3.5.4. Cellular Metabolism

Cellular metabolism involves complex sequences of controlled biochemical reactions, better known as metabolic pathways. These processes allow organisms to grow and reproduce, maintain their structures, and respond to environmental changes. We found two important cell metabolism target files, namely lipid metabolism and cytochrome P450 (CYP450). CYP450 is usually membrane-bound and localized to the inner mitochondrial or endoplasmic reticular membrane [53]. The lipid metabolism is an important source of cellular energy, which is stored as triglycerides [54]. Both play critical roles in oxygenase activity [55].

3.5.5. Bladder Function

Cluster 2 detected a few non-cancer-related pathways, such as vascular smooth muscle contraction, tight junction, and calcium signaling pathways [56,57]. Those pathways are highly correlated with muscle activities of the bladder. We believe metastatic tissue site information is mainly stored in this cluster.
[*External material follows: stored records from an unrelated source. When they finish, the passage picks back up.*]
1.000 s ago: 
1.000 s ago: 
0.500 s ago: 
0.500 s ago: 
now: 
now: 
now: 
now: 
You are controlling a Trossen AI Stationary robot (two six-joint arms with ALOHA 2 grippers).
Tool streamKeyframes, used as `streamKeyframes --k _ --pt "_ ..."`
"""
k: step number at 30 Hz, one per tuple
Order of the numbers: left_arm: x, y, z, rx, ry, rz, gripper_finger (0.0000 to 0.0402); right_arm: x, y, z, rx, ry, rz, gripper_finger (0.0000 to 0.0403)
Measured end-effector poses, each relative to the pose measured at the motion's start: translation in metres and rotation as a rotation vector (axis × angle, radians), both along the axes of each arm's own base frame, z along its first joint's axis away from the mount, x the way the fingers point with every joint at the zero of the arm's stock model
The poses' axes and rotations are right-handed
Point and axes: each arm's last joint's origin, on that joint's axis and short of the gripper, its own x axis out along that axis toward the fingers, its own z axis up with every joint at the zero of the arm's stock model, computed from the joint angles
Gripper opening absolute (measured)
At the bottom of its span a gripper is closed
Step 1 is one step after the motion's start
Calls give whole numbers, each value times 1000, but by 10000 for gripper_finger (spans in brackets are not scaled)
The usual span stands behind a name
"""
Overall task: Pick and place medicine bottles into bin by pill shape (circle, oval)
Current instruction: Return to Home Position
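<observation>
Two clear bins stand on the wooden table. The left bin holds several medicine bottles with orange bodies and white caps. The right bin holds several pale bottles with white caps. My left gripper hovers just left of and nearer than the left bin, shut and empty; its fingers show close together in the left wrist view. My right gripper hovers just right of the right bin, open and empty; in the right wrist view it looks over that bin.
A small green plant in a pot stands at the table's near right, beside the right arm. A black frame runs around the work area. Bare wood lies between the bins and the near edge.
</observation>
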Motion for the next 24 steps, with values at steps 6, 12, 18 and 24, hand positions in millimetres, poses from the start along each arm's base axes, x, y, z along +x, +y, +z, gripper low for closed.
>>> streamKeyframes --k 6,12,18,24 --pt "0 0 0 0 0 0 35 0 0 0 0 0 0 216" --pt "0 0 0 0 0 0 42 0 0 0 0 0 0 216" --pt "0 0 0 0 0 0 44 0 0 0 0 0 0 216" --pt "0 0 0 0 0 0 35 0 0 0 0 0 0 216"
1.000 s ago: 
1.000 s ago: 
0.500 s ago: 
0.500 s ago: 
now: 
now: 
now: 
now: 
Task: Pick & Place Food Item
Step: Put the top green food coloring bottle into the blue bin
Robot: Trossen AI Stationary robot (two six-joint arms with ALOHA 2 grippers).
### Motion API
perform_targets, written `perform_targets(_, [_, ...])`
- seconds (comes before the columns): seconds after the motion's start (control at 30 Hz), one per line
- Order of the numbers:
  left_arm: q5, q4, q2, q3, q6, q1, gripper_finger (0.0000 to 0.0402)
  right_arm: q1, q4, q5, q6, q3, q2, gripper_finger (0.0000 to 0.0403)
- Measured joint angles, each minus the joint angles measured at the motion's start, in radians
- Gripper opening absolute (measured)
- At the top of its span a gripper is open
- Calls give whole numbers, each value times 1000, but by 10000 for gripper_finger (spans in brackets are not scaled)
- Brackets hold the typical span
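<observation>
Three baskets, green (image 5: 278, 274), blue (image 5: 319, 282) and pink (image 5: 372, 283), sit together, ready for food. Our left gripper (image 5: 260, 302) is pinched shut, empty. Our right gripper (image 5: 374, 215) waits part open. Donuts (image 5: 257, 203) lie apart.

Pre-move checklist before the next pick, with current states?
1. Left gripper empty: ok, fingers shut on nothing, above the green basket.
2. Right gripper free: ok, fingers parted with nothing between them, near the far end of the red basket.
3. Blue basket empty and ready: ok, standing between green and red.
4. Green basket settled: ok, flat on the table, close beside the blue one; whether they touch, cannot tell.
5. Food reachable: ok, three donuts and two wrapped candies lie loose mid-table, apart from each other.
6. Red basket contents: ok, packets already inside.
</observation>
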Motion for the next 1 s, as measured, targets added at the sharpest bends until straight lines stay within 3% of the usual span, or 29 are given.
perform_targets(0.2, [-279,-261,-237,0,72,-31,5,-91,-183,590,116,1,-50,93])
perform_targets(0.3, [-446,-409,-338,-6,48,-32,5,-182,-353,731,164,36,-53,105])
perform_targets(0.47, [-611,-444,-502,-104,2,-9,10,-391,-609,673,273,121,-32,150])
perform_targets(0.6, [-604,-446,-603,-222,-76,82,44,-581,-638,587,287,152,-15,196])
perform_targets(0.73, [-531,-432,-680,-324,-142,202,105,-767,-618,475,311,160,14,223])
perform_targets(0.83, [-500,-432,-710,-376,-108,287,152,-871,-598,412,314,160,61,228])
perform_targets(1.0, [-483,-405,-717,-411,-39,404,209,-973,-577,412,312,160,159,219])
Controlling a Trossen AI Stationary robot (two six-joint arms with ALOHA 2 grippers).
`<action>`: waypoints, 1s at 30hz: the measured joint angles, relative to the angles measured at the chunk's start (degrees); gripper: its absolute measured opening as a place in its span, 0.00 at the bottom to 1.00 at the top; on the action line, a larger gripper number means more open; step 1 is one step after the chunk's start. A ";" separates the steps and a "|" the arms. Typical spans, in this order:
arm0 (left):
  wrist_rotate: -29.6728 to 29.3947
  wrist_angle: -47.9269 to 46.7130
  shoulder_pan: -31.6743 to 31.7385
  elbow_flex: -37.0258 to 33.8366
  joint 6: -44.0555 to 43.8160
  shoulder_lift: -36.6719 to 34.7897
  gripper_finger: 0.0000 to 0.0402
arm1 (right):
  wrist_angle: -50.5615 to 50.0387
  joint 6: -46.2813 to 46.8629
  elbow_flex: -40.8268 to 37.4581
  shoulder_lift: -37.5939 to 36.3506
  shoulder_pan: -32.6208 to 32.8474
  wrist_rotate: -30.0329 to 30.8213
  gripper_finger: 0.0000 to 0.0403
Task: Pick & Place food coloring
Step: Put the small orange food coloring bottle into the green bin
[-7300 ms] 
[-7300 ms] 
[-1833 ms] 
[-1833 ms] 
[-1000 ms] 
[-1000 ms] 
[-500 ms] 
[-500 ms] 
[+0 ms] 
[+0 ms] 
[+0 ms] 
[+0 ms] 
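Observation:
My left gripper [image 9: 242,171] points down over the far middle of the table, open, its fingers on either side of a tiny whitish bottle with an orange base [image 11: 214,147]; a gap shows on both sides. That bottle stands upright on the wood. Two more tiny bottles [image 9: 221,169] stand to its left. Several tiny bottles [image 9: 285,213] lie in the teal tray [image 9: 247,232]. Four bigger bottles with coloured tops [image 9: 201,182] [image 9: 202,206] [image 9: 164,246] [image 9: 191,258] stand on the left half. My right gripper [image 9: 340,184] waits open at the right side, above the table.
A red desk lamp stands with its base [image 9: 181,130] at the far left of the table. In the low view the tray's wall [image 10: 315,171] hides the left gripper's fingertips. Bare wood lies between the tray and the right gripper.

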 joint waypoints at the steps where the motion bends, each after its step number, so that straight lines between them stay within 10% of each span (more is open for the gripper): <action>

The above results show that MetGen latent code components allow for great interpretability. Each functional code cluster captured multiple functional processes, which are highly correlated with metastatic breast cancer. The generated samples reveal the characteristics of metastasis, target tissue sites, and regular cancer-related immune responses.

4. Conclusions

We proposed an interpretable deep-learning framework inspired by contrastive learning for metastatic cancer sample generation using primary tumor and normal tissue samples. The pipeline consists of two model components, MetVAE and MetGen. We comprehensively investigated our models’ performance and interpretability using TCGA and MET500 data. We showed the following:

MetVAE can encode metastatic cancer and tissue site information faithfully into latent code. We investigated MetVAE for cancer and tissue type classification using MET500 data, and our model had good performance in both tasks.
MetGen can generate metastatic cancer expressions from primary tumor tissues and normal tissues. We generated 19 metastatic cancer types using TCGA data. Our generated samples stored essential metastatic cancer information and achieved good performance in multiple classification tests.
We demonstrated the interpretability of our models using samples of metastatic prostate cancer and metastatic breast cancer in the bladder. Highly relevant functions were learned from primary cancer and tissue sites, which further affirmed the power of our model.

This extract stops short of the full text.